Die Anzahl der Schuljahre zählt wenig

Peter A. Fischer über Wirtschaftsförderung und Schule für die NZZ (NZZ 12. Juni 2014 / Bild: NZZ)

Was erklärt am besten die Unterschiede im wirtschaftlichen Wohlstand und im Wachstum? Die relative Ausstattung mit Arbeitskräften und Kapital sowie deren Produktivität, antworteten traditionelle Ökonomen.
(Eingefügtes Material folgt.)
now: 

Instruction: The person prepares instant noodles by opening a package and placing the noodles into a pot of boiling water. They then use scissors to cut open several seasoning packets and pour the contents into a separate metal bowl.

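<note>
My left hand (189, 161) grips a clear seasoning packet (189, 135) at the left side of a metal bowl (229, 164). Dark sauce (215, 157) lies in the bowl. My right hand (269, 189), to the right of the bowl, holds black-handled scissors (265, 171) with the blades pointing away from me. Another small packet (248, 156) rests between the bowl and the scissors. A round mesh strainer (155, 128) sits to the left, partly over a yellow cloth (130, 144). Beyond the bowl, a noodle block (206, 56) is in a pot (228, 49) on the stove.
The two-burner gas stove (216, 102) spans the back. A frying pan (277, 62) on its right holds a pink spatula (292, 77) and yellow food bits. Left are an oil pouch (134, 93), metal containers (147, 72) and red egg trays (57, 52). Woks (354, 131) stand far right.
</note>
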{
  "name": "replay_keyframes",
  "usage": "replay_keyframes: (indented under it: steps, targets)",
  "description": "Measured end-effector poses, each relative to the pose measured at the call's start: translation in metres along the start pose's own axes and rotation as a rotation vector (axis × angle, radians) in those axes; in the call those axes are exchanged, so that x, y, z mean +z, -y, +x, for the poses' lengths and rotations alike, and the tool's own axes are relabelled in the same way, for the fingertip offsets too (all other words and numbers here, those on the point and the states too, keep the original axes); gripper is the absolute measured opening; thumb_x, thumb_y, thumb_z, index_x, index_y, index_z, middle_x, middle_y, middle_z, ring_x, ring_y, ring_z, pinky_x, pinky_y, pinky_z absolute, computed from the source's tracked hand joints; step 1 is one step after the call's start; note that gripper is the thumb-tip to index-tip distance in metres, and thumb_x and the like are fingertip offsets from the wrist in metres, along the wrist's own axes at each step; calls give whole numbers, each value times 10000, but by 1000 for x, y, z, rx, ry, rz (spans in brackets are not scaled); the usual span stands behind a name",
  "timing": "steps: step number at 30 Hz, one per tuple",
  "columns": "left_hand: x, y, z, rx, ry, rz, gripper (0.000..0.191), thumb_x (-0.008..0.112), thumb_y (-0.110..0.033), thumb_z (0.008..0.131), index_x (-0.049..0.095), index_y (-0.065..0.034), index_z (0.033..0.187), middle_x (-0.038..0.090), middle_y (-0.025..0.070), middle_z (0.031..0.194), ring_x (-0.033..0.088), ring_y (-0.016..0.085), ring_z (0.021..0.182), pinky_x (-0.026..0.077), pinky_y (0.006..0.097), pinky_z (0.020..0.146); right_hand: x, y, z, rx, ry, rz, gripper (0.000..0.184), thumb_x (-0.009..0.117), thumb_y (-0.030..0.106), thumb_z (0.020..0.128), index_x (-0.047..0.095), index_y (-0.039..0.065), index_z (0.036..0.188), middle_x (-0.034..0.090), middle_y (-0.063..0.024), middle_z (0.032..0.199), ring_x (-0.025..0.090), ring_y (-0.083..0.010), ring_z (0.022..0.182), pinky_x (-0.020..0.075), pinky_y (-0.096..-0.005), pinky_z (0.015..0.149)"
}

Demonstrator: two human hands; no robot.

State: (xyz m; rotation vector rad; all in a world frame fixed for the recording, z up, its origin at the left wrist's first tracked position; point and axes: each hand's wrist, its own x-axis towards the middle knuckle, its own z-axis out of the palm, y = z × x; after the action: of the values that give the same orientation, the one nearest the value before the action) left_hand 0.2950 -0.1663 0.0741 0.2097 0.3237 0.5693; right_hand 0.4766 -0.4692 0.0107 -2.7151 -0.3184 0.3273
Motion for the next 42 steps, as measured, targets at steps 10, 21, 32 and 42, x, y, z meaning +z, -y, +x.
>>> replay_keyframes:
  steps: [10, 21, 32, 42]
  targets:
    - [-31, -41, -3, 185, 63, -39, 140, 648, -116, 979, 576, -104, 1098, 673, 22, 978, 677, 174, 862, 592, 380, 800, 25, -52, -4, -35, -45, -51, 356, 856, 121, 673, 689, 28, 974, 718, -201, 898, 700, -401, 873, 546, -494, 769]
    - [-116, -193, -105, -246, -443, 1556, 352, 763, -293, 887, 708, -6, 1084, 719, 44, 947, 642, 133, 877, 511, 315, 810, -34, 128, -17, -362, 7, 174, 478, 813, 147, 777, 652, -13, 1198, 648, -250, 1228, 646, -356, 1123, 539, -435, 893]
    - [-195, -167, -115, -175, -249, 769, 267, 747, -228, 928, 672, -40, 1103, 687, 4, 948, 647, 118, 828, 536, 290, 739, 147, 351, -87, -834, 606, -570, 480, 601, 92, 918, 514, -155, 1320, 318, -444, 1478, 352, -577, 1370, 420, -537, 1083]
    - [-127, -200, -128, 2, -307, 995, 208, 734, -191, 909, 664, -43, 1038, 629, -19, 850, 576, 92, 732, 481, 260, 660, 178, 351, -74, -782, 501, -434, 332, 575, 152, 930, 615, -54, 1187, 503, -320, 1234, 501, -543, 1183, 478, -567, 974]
Wobei sich Produktivitätsunterschiede laut den einen mit institutionellen Faktoren erklären lassen, während andere auf die Qualität der Arbeitskräfte (das «Humankapital») verweisen.

Eric A. Hanushek aus Stanford und Ludger Woessmann aus München haben dazu faszinierende Studien produziert. Sie sehen den alles entscheidenden Faktor in der Qualität der Bildung. In sich über vier bis fünf Jahrzehnte erstreckenden empirischen Ländervergleichen zeigen sie, dass wenig zählt, wie viele Jahre Kinder und Jugendliche in der Schule verbringen. Kinder in Lateinamerika sitzen länger in der Schule als jene in Asien, dennoch sind die asiatischen Länder viel schneller gewachsen. Was zählt, ist, dass die asiatischen Jugendlichen sich deutlich bessere Fähigkeiten im Lesen und Schreiben und in naturwissenschaftlichen Fächern aneignen. Die in international vergleichbaren Tests gemessenen durchschnittlichen kognitiven Fähigkeiten am Ende der obligatorischen Schuljahre sind das, was zählt.

Dabei zeigt sich auch, dass ein Staat künftig nicht unbedingt schneller wächst, wenn er mehr Mittel in sein Bildungswesen steckt. Hingegen erhöhen eine freie Schulwahl und Wettbewerb zwischen öffentlichen und privaten Schulen sowie zentralisierte Examen für den Universitätseintritt das Leistungsniveau und damit das künftige Wirtschaftswachstum signifikant. Auch lernen Kinder in Schulen, die über die Entlöhnung ihrer Lehrer selber bestimmen können, überdurchschnittlich schnell und viel. Und schliesslich weisen die Ökonomen nach, dass der Wachstumseffekt von kognitiven Fähigkeiten in offenen Volkswirtschaften besonders gross ist. Da fragt es sich nur, wieso Bildungspolitiker auch in der Schweiz oft derart Mühe bekunden, sich mit solch leistungsorientierten Sichtweisen anzufreunden.